About this exercise
Would you copy out the whole listing exactly as given?

Material provided
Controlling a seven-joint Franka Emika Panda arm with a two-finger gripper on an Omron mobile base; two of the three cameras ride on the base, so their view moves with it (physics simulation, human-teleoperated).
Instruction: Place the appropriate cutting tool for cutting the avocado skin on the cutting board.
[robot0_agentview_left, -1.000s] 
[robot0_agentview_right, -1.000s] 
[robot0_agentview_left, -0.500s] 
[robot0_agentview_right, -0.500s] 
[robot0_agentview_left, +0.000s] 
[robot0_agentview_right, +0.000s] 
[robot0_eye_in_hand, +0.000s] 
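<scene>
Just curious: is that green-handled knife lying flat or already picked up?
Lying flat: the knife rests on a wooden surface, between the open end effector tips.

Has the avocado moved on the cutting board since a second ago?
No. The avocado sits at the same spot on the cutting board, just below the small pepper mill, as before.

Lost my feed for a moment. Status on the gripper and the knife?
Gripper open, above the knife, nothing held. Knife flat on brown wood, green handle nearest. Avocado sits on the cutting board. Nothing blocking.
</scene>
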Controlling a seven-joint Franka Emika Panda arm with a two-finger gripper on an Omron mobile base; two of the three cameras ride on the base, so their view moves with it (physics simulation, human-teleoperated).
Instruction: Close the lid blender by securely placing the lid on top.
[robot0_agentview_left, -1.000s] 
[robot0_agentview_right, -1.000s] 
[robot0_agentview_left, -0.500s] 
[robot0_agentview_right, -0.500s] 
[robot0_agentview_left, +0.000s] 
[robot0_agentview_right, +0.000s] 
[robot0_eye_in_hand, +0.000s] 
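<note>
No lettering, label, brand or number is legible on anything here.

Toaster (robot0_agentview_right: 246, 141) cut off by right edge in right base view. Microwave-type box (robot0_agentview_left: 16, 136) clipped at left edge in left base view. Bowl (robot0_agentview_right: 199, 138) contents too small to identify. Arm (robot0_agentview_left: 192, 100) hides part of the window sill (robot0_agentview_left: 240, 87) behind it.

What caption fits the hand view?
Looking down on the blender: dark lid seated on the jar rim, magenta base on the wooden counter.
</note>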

Task response
Controlling a seven-joint Franka Emika Panda arm with a two-finger gripper on an Omron mobile base; two of the three cameras ride on the base, so their view moves with it (physics simulation, human-teleoperated).
Instruction: Place the appropriate cutting tool for cutting the avocado skin on the cutting board.
[robot0_agentview_left, -1.000s] 
[robot0_agentview_right, -1.000s] 
[robot0_agentview_left, -0.500s] 
[robot0_agentview_right, -0.500s] 
[robot0_agentview_left, +0.000s] 
[robot0_agentview_right, +0.000s] 
[robot0_eye_in_hand, +0.000s] 
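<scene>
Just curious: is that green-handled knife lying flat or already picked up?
Lying flat: the knife rests on a wooden surface, between the open end effector tips.

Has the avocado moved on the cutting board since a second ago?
No. The avocado sits at the same spot on the cutting board, just below the small pepper mill, as before.

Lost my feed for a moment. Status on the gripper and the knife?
Gripper open, above the knife, nothing held. Knife flat on brown wood, green handle nearest. Avocado sits on the cutting board. Nothing blocking.
</scene>
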Controlling a seven-joint Franka Emika Panda arm with a two-finger gripper on an Omron mobile base; two of the three cameras ride on the base, so their view moves with it (physics simulation, human-teleoperated).
Instruction: Close the lid blender by securely placing the lid on top.
[robot0_agentview_left, -1.000s] 
[robot0_agentview_right, -1.000s] 
[robot0_agentview_left, -0.500s] 
[robot0_agentview_right, -0.500s] 
[robot0_agentview_left, +0.000s] 
[robot0_agentview_right, +0.000s] 
[robot0_eye_in_hand, +0.000s] 
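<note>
No lettering, label, brand or number is legible on anything here.

Toaster (robot0_agentview_right: 246, 141) cut off by right edge in right base view. Microwave-type box (robot0_agentview_left: 16, 136) clipped at left edge in left base view. Bowl (robot0_agentview_right: 199, 138) contents too small to identify. Arm (robot0_agentview_left: 192, 100) hides part of the window sill (robot0_agentview_left: 240, 87) behind it.

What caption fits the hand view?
Looking down on the blender: dark lid seated on the jar rim, magenta base on the wooden counter.
</note>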

The reply is now complete.